L’esplosiva Bloodhound Gang e Re Leone. 
“Fuori dallo studio, in attesa di intervistarli per il loro successo The Bad Touch del 2000, chiacchieravo col compianto Leone Di Lernia. Mi chiesero chi fosse, e provai a spiegarglielo. Risero, facendo notare la somiglianza col classico personaggio cotonato, uscito dai film mafiosi italiani degli anni ’60. Alla fine, Leone entrò nello studio durante l’intervista, e si spogliò davanti a loro”.
Slash e Ringo Starr li ha rivisti di recente. 
“E mi ha fatto molto piacere… Con Slash si parla sempre di grande musica. E, soprattutto, è una bella persona. L’anno scorso, Ringo Starr mi ha detto: Tu sei mio figlio. Allora gli ho risposto: A 13 anni suonavo la batteria in una cover band ed eseguivo (male) i tuoi pezzi. È dal ’73 che mi faccio chiamare come te. Mi ha chiesto le royalities (ride, ndr)”.
Che significato ha avuto per te la parola “ribellione”? 
“La mia ribellione fu vivere a Londra. Studiavo inglese e scaricavo gli strumenti dai camion durante i concerti dei Sex Pistols per vederli gratis. In Italia Lotta Continua menava tutti. Concerti non ce n’erano. Gli autonomi tiravano moto in faccia a tutti. Non ci facevano vivere. Un chiodo di pelle per strada, per loro, era nazista, lo massacravano di botte. Oggi molti di quei personaggi sono tutti politici ultra impegnati nelle file della sinistra radical chic o imprenditori col soldo pesante”.
Quando è finito tutto? 
“Milano da bere, anni ’80, ritorno del consumismo, tanti soldi. Più ne hai, meno combatti. Manu Chao cantava potere al popolo e volava con l’aereo privato. Gli stessi Clash credo sarebbero cambiati. Quando intervisto certi artisti, lo percepisco: forse musicalmente e nel sangue sono sempre loro, ma intanto arrivano con 8 manager e aereo privato. Come fai a dire che sei ancora un ribelle, quando sei così ricco?”.
Prima console? 
“A 14 anni, al Cox, il primo gay club di Milano. Lavoravo nella taverna al piano di sotto, sopra c’erano i gay che ballavano la disco. Io suonavo il punk e la new wave, appena esplosi. Infatti poi scendevano tutti sotto da me, in quei mitici pomeriggi”.
Ultima moto?  
“Il Nuovo Caballero 500, che negli anni 70 amavo. L’hanno rifatto”.

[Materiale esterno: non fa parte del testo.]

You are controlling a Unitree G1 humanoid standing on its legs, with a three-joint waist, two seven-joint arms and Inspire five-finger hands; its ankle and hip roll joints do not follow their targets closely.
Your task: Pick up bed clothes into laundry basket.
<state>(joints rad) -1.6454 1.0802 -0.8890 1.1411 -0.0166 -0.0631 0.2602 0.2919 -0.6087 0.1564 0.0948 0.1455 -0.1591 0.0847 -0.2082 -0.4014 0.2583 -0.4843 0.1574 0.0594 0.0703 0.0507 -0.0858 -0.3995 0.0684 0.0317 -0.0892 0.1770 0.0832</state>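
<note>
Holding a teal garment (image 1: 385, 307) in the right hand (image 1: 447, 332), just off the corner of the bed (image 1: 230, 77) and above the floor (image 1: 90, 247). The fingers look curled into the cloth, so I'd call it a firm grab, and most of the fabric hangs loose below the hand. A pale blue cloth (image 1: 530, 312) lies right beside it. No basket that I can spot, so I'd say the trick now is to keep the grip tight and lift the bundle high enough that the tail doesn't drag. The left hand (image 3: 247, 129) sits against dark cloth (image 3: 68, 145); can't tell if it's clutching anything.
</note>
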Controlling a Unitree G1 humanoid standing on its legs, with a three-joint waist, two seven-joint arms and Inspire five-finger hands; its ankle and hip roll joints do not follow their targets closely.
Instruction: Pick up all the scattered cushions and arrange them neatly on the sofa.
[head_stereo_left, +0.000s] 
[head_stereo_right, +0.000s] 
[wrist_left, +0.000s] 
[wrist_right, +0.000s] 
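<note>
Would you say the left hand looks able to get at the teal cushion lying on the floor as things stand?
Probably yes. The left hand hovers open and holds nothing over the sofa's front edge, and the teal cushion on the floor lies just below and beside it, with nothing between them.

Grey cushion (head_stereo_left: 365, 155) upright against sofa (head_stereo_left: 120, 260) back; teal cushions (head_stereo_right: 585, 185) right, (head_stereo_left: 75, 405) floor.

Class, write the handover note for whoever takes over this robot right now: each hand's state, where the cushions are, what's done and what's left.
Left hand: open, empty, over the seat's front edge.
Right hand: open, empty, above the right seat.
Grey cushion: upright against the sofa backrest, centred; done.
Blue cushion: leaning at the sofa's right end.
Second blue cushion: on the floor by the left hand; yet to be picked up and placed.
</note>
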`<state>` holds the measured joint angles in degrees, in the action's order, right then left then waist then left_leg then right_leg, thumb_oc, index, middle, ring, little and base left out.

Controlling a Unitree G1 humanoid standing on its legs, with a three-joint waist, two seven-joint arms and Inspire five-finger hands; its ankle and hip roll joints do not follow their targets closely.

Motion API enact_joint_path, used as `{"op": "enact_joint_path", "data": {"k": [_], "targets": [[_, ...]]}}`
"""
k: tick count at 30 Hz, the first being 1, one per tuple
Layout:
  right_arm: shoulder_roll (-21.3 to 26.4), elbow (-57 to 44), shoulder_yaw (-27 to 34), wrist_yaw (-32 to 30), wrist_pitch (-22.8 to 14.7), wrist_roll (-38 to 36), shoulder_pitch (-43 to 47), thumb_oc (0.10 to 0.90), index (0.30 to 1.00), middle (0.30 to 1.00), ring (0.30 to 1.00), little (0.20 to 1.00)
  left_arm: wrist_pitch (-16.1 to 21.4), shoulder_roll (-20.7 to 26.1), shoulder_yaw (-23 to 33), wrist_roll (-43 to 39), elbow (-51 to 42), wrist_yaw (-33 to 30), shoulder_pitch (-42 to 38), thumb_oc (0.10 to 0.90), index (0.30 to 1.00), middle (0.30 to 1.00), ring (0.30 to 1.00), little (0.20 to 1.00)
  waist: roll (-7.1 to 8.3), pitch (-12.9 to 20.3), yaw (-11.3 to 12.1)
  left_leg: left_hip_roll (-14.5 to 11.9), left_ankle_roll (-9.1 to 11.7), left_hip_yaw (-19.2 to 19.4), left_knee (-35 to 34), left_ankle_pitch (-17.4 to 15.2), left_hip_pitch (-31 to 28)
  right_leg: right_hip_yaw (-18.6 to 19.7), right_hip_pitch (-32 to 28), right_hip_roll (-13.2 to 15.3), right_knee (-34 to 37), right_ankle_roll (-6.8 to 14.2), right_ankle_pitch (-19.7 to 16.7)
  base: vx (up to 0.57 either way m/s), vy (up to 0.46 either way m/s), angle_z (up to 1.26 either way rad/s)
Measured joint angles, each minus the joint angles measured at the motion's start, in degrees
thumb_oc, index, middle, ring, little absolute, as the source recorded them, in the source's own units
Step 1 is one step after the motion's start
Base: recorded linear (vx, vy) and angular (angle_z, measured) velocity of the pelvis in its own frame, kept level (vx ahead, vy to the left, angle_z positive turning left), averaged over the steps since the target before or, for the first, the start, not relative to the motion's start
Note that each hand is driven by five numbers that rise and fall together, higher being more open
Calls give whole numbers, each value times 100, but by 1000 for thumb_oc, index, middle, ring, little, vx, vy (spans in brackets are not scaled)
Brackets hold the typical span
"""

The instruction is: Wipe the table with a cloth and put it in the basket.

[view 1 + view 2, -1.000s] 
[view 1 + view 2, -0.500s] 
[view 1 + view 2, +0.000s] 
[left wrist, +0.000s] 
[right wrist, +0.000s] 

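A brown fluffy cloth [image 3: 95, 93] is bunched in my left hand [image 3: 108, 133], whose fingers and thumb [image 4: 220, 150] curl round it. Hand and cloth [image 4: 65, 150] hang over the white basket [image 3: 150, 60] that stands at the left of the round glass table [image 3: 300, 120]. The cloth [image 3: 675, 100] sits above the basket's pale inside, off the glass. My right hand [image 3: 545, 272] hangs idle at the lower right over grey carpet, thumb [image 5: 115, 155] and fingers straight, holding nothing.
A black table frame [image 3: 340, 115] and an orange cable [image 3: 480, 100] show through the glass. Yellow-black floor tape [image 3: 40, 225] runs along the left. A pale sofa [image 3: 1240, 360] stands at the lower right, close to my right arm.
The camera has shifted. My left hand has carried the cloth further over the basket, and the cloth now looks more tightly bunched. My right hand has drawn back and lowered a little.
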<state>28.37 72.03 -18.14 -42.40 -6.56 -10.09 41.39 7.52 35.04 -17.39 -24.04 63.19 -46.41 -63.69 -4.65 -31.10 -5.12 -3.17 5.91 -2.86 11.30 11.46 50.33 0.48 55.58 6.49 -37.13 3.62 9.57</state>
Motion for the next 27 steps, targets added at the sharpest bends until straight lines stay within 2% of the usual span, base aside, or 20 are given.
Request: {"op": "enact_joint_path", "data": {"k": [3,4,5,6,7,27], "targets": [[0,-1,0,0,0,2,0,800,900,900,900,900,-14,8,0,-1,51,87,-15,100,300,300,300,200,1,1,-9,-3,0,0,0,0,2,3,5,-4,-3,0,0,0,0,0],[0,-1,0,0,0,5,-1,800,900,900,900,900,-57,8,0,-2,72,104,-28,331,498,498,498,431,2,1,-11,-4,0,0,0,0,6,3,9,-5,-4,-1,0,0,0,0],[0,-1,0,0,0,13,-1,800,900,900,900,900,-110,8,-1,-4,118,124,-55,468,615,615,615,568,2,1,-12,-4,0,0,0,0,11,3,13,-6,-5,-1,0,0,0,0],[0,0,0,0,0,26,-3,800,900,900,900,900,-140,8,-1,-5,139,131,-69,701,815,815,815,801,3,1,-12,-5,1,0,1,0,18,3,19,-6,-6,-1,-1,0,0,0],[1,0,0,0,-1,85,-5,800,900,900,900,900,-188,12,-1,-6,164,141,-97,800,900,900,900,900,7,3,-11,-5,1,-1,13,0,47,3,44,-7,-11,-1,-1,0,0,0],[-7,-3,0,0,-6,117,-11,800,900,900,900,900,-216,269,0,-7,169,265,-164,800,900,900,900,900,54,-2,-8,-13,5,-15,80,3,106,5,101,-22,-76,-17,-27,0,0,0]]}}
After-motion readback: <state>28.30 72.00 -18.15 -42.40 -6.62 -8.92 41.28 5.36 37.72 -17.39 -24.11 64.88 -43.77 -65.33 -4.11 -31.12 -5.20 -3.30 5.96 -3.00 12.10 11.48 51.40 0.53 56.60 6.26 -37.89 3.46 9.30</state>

“12 anni di Virgin”, scrivevi tempo fa in un post.
“Virgin è stato il primo network rock italiano nazionale, e nacque in un periodo di crisi nera. Facciamo tanto, anche con la tv, ed è tutto gratis. Non è facile sopravvivere. A molti gliela spegnere, e farei ascoltare loro altre radio, per vedere cosa pensano del resto. Tra l’altro, i cari amici di Spotify Italia hanno copiato la mia Macchina del tempo da Revolver. Perché le cose non le facciamo assieme? (ride, ndr)”.
Quasi 59 anni, quali pensieri e quali piani? 
“So benissimo che non posso andare avanti all’infinito, ma fino a quando non esce qualche giovane che mi spodesti, io vado avanti. Mi vedo molto come Clint Eastwood e Iggy Pop. Vecchi ma bastardi. Il corpo è invecchiato, l’anima resta rock and roll e famelica. Vorrei tornare a lanciarmi col paracadute. Mai dire mai”.
Revolver in onda pure ad agosto. 20 anni senza respiro. 
“È come una gara del MotoGP. Ogni giorno metti la benzina, cambi le gomme, a volte fa il miglior tempo, altre sta nei primi 10. Ma resta una moto da gara. Finché il motore regge, io i campionati li voglio correre”.